Now nicely settled in mid table the season became a fantastic journey, with wins, defeats and draws in equal measure as the Magpies visited hitherto unknown parts of the country.
Memories were made most matchdays, even if it was for peripheral highlights such as the Three Pigeons pub in Halifax, or the time the supporters made it to Torquay way ahead of the team after the coach driver refused to avoid a traffic jam.
A home match against Aldershot, saw six goals shared in a thrilling draw and proved to be a swansong for terrace hero Dean Inman as he came off the bench to equalise before accepting the non league deal of a lifetime to sign for Billericay.
One aspect of higher status was only having to play one FA Cup qualifier although a very late winner was required from Ryan Upward to set up a first round trip to Coventry, an occasion when James Comley commanded the stage only for the team to slip to a defeat.
Although the squad’s talent wasn’t in question, this was a league of fine margins with no easy rides as Eastleigh showed when they retrieved a two goal deficit with minutes remaining in November.
With the matches coming thick and fast there were chances for fringe players such as Sam Barratt, Remy Clerima, Max Kilman, Christian Smith to establish themselves, with fellow midfielder Upward also coming to the fore.
An epic trip to the north east two days before Christmas saw the double completed over Hartlepool courtesy of the masked assassin Sean Marks.

The New Year started with the promise of a Trophy run but despite a triumphant return to Halifax, in the last sixteen Stockport went one better than Eastleigh as the Magpies let slip a 2-0 lead at Edgeley Park to lose the replay in extra time.
Despite the mid table position being maintained, doubts once again started to creep in about sliding league form, the erection of anachronistic fences on the Bell Street terraces, a visual symbol of the less attractive aspects of the National League.
Eventual champions Macclesfield were pushed all the way into stoppage time at Moss Rose before they finally finished ahead against United who had held their nerve for over three hours against the division’s best team.
Everything came crashing down though at Gateshead as I had the displeasure of describing every goal of a 7-1 humbling to BBC Berkshire listeners. However just when the season threatened to get interesting at the wrong end of the table, Alan conjured up the spirit of the champions to win three home matches in eight days against Woking, Dover and Sutton before ending the away campaign perfectly on Tuesday night by beating Orient to guarantee a top half finish.

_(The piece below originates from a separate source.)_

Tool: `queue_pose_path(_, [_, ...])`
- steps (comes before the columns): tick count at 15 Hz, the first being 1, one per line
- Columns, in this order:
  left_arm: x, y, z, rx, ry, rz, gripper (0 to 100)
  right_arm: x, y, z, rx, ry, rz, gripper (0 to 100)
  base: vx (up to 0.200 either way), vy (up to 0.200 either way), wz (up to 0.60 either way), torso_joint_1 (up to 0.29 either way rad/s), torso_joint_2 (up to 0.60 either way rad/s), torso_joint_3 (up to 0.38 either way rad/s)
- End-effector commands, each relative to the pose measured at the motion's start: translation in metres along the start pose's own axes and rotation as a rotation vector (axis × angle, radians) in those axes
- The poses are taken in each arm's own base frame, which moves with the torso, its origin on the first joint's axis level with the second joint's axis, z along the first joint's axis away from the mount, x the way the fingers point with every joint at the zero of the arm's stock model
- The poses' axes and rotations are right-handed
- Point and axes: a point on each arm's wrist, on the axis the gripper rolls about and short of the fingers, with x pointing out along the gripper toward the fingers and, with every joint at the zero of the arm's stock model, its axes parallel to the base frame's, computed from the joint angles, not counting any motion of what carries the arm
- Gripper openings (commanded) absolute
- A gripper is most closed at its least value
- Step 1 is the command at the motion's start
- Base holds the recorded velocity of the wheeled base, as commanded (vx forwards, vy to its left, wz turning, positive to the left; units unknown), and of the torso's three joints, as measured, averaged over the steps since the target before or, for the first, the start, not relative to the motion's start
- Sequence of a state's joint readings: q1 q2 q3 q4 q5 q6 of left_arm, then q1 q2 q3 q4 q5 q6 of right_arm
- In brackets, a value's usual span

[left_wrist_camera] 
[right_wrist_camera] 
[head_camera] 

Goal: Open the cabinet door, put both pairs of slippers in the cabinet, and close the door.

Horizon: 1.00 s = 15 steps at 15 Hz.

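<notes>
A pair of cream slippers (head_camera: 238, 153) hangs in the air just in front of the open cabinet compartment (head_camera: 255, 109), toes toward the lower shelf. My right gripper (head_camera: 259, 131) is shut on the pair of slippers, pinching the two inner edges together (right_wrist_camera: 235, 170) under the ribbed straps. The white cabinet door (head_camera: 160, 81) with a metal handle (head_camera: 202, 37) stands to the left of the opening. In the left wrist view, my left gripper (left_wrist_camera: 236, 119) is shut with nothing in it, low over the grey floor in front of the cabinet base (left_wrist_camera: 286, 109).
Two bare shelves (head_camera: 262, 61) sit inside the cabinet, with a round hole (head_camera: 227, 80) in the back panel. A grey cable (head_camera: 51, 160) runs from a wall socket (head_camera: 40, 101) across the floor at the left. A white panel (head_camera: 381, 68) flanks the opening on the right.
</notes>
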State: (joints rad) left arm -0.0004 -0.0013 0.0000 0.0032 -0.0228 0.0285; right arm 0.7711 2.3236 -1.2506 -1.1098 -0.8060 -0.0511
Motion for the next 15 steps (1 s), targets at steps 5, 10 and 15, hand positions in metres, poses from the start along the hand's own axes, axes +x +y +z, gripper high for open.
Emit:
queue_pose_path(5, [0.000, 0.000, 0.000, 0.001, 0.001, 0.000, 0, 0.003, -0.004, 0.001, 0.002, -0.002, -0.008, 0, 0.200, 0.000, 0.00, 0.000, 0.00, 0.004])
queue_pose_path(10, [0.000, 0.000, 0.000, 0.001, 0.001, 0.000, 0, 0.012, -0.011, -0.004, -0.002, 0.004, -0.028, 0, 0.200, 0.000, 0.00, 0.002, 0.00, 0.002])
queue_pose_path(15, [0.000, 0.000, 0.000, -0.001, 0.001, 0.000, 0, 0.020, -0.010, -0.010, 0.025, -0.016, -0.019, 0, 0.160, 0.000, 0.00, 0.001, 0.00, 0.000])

All in all a perfect end to this series and a true measure of the contributions of Peter Griffin off the pitch and Alan Devonshire on it, and one totally inconceivable way back in 1994.
Over the summer there will be improvements to floodlights, the pitch and hospitality facilities, but as the club is required by the league to show gradual progress towards developing a 6,000 capacity stadium with 2,000 seats, challenges on a whole new scale will present themselves.
In twelve months time the question of whether to go full time will become ever more insistent, perhaps a pivotal moment in the club’s long and proud history.
In another twenty three seasons time will I  view this as a high water mark or the start of the next volume of memoirs? Only time will tell but whatever happens I’m sure it will remain an altogether more splendid kind of life supporting the Magpies.
With thanks to Mark Smith’s book One For Sorrow Two For Joy for the statistical content of this series.